> _Data in this exercise_
┌──

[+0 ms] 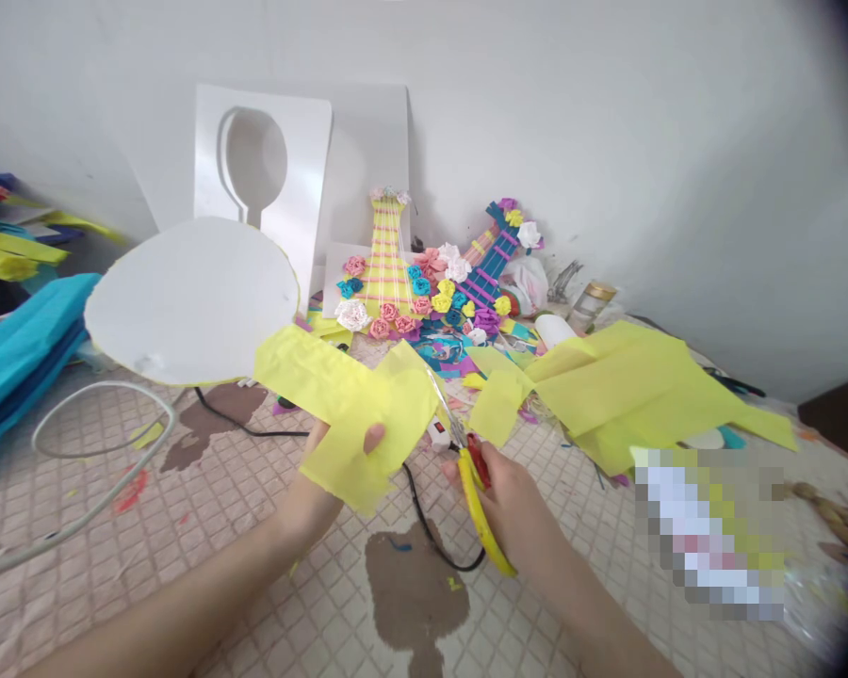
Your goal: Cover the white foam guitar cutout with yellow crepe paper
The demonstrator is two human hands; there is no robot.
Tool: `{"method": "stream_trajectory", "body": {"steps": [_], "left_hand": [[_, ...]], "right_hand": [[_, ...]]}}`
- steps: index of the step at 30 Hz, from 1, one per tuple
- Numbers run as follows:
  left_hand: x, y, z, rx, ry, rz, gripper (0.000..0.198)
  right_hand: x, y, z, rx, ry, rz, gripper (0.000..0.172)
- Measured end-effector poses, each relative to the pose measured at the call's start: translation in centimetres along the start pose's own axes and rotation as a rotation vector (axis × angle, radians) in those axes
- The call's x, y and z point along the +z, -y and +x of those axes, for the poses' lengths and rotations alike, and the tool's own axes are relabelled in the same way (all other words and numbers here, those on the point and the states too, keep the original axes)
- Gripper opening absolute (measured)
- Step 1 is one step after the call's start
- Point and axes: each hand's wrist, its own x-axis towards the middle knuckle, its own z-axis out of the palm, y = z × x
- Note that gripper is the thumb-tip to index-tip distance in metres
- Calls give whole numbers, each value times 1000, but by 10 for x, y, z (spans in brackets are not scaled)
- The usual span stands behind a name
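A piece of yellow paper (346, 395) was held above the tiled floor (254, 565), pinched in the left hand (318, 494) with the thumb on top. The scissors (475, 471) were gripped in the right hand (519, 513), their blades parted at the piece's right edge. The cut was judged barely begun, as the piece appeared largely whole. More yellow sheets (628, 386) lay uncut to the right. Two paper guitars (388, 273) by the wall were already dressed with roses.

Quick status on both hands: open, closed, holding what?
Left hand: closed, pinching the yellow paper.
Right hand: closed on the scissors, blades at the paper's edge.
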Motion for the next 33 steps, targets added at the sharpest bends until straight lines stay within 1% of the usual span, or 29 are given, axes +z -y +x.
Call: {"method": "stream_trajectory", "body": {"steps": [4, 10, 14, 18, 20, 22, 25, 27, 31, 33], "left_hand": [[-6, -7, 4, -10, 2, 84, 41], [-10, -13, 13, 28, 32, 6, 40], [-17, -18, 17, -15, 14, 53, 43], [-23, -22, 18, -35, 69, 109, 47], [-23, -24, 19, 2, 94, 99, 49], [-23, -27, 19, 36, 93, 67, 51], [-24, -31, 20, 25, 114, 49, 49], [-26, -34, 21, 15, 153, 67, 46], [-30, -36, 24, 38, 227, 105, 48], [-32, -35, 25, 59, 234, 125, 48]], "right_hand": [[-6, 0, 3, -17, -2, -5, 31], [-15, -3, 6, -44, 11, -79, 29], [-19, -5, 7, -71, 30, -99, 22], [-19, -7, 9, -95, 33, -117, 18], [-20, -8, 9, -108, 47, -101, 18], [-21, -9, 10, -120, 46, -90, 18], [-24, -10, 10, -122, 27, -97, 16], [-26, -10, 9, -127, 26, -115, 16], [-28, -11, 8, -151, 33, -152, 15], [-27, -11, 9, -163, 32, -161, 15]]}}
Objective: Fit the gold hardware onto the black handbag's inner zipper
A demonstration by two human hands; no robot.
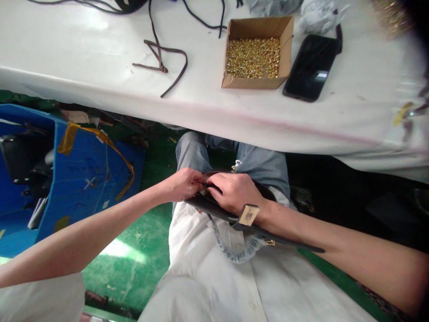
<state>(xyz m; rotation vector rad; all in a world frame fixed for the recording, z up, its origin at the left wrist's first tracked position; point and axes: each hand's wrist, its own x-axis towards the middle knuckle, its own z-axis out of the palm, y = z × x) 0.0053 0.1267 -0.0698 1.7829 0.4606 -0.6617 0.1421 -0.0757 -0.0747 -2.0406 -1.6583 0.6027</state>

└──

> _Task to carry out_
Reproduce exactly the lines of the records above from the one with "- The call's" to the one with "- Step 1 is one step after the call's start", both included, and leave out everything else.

> _Solution for this task_
- The call's x, y and z point along the +z, -y and +x of those axes, for the poses' lengths and rotations alike, and the tool's own axes are relabelled in the same way (all other words and numbers here, those on the point and the states too, keep the original axes)
- Gripper opening absolute (measured)
- Step 1 is one step after the call's start

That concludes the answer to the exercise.